Une affaire d'espionnage chinois, comptant parmi ses victimes Amazon et Apple, s'est propagée comme une traînée de poudre la semaine passée. Les allégations de Bloomberg, rapidement démenties par les principaux intéressés, sont désormais mises en cause par bon nombre d'experts en sécurité.

Peu à peu, la stupeur des premiers jours se dissipe. Dans une enquête étayée, menée sur plusieurs années auprès de dix-sept sources anonymes, Bloomberg révélait la semaine passée l'existence d'une affaire d'espionnage d'une trentaine d'entreprises, Apple et Amazon en tête, par la Chine. En cause, des puces "pas plus grosses qu'un grain de riz", implantées dans leurs serveurs respectifs pour mieux récupérer des informations. Parmi les acteurs incriminés dans cet espionnage sur le long terme, des sous-traitants chinois et une unité de l’armée populaire chinoise spécialisée dans le piratage de matériel.

Une série de démentis

Très rapidement, Apple et Amazon ont fait valoir leurs démentis. Précis, factuels et argumentés, ils détonnent par leur fermeté. Les deux firmes assurent que la plupart des allégations de Bloomberg sont fausses et qu’aucune puce suspecte n’a été découverte sur leurs serveurs. 

"Apple n'a jamais trouvé de puces malveillantes, de manipulations matérielles ou de vulnérabilités insérées de manière intentionnelle sur un serveur. Apple n'a jamais eu aucun contact avec le FBI ni aucune autre agence à propos d'un tel incident. Nous ne sommes au courant d'aucune enquête du FBI, pas plus que nos contacts dans le domaine de l'application de la loi", peut-on lire chez Apple. Le démenti a été réitéré ce dimanche, cette fois-ci auprès du Congrès, par le biais d'une lettre rédigée par son vice-président en charge de la sécurité. "Les outils de sécurité propriétaires d’Apple recherchent en permanence ce type de trafic sortant, car il indique l’existence de programmes malveillants ou d’autres activités malveillantes. Rien n'a jamais été trouvé", tranche-t-il, dans le document récupéré par Reuters. 

Les agences américaines et britanniques de la cybersécurité ont rejoint Apple et Amazon, quatre jours après la publication de l'article.
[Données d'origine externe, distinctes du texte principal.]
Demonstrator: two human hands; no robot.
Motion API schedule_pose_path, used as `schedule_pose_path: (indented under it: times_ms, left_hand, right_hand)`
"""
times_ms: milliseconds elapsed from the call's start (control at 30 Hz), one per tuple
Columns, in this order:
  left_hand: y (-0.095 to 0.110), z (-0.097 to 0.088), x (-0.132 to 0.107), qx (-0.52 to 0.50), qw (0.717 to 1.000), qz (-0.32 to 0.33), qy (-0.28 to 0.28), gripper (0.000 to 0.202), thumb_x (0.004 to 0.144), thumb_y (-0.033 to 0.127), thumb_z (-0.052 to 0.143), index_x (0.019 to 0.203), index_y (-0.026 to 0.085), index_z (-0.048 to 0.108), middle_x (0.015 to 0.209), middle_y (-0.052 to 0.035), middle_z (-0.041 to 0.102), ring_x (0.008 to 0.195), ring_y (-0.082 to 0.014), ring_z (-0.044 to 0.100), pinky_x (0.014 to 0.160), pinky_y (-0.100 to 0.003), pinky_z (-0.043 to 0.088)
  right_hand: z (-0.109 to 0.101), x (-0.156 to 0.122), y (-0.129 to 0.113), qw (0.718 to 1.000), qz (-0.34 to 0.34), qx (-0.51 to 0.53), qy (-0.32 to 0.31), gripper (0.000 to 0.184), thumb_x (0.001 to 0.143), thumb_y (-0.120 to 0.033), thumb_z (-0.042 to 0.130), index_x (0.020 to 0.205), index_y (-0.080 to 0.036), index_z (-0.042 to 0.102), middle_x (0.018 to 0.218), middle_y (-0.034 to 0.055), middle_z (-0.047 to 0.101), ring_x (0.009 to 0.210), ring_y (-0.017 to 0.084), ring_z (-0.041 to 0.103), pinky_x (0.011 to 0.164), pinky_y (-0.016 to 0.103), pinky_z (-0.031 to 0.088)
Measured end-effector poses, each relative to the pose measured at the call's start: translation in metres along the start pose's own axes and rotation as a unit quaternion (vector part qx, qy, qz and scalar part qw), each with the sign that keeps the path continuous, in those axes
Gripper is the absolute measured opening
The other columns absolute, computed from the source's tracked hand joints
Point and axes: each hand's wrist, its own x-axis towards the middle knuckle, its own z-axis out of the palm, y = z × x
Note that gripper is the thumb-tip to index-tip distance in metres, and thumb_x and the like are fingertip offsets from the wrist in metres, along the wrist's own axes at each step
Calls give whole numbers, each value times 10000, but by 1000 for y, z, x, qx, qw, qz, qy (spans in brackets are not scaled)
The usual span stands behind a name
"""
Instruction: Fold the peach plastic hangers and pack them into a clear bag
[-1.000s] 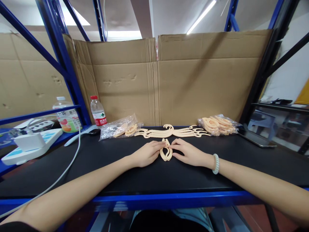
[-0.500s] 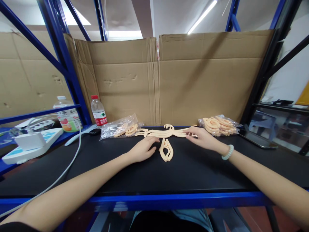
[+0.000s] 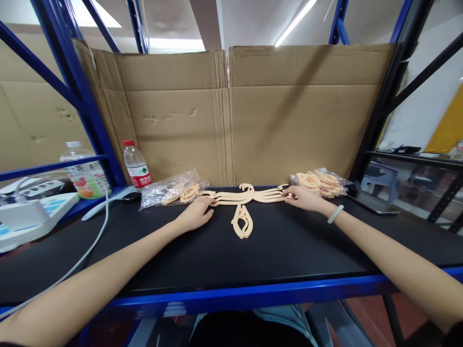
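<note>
Hangers (image 3: 249, 195) lie between left fingers (image 3: 205, 202) and right fingers (image 3: 292, 192).

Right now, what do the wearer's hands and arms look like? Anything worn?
Both the left hand and right hand are gloveless, forearms bare. The right wrist has a pale, ridged bracelet; the left wrist has none. A black sleeve edge shows at lower right.

Beyond the left hand (image 3: 195, 213), off to its left, 农夫山泉 can just be read, white on red, on the label (image 3: 139, 177) of the red-capped bottle (image 3: 135, 159); farther left, the larger bottle's (image 3: 87, 174) printed characters are too blurred to be made out.
</note>
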Motion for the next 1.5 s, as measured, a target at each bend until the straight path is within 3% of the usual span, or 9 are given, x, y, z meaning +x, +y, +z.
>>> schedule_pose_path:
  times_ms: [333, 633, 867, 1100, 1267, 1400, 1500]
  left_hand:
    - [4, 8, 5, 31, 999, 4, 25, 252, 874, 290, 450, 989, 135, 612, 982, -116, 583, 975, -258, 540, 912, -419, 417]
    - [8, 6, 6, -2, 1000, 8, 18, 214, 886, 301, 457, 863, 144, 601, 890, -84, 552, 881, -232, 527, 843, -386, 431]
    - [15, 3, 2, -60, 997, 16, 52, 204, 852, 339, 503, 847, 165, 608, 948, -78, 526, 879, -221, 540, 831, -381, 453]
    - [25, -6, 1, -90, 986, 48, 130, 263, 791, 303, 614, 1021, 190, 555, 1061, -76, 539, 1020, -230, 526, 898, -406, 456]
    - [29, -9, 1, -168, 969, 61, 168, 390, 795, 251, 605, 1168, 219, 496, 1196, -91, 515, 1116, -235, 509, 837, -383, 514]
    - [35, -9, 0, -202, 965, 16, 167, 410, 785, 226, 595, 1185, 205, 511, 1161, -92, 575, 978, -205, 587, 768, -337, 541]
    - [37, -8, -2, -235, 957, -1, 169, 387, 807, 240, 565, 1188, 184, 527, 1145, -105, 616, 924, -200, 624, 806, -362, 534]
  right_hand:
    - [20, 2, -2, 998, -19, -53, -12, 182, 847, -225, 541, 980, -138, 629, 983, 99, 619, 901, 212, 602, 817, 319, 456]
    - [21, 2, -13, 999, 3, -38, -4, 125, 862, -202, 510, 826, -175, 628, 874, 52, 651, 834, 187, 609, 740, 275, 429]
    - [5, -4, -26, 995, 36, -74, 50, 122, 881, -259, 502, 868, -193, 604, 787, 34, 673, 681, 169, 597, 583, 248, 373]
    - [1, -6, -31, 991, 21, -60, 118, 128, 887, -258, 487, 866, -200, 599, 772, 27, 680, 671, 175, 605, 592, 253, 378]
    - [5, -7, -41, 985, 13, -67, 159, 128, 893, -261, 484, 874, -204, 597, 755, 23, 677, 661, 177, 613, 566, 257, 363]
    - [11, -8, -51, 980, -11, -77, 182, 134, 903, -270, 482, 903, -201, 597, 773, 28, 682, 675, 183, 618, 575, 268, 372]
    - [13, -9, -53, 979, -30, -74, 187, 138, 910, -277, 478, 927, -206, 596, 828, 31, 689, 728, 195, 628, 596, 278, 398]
Toutes deux n’ont pas réussi à recouper les découvertes de Bloomberg. "Comme notre homologue au Royaume-Uni, le National Cyber Security Center, nous n’avons pas, à ce stade, de raison de douter des déclarations des entreprises impliquées", mentionne le communiqué officiel de l’autorité américaine de sécurité nationale, le DHS.

Les experts dubitatifs

Les réactions d'experts en sécurité viennent progressivement s'entremêler à ces démentis officiels. Un nombre grandissant d'entre eux pointent les failles de l'article initial. Les dix-sept sources mentionnées sont toutes anonymes. Aucun document ne vient corroborer leurs témoignages. La fiabilité du rapport d'analyse mentionné pour prouver l'existence d'une puce dans les serveurs d'Amazon ne tient qu'à l'une de leurs sources, seule à l'avoir visionné. Seules des illustrations de cette même puce sont fournies et aucune photo ne vient compléter l'article. 

Kim Zetter, journaliste spécialisée en cybersécurité, fait remarquer que le dessin de la puce présent dans l'article est une illustration réalisée par un designer. 

Thomas Rid, professeur à l'Université John Hopkins et l'un des premiers à avoir relayé l'article de Bloomberg, estime que l'affaire pourrait durablement nuire à la réputation du journal américain en matière de cybersécurité. 

Le chercheur en sécurité informatique Dan Kaminsky émet lui aussi ses doutes vis-à-vis de cette affaire d'espionnage, qu'il qualifie de "bizarre". 

Malgré ces démentis successifs, Bloomberg n'est pas revenu jusqu'à présent sur sa version des faits. Ses révélations ont été portées par un contexte bien particulier. Elles mettent en lumière la dépendance progressive des Américains aux usines et composants chinois pour la fabrication de leurs produits technologiques, décriée dans le pays, en particulier par les conservateurs.

Par ailleurs, elles s'inscrivent dans un contexte de méfiance occidentale à l'égard des produits chinois. Fin août, les autorités australiennes ont exclu les firmes chinoises Huawei et ZTE des contrats de mise en place de la future infrastructure 5G du pays. A quelques jours d'intervalle, Donald Trump a également banni les produits Huawei et ZTE de l'administration américaine, pour raison de "sécurité nationale".

Mi-septembre, une note interne de la Commission européenne faisait état d'inquiétudes prononcées face à la percée des chinois Huawei et ZTE. Début octobre, L'Express attribuait des inquiétudes similaires à l'Etat français. Toujours d'après l'hebdomadaire, l’équipement prochain des véhicules officiels par des solutions Huawei susciterait les craintes des services de renseignement.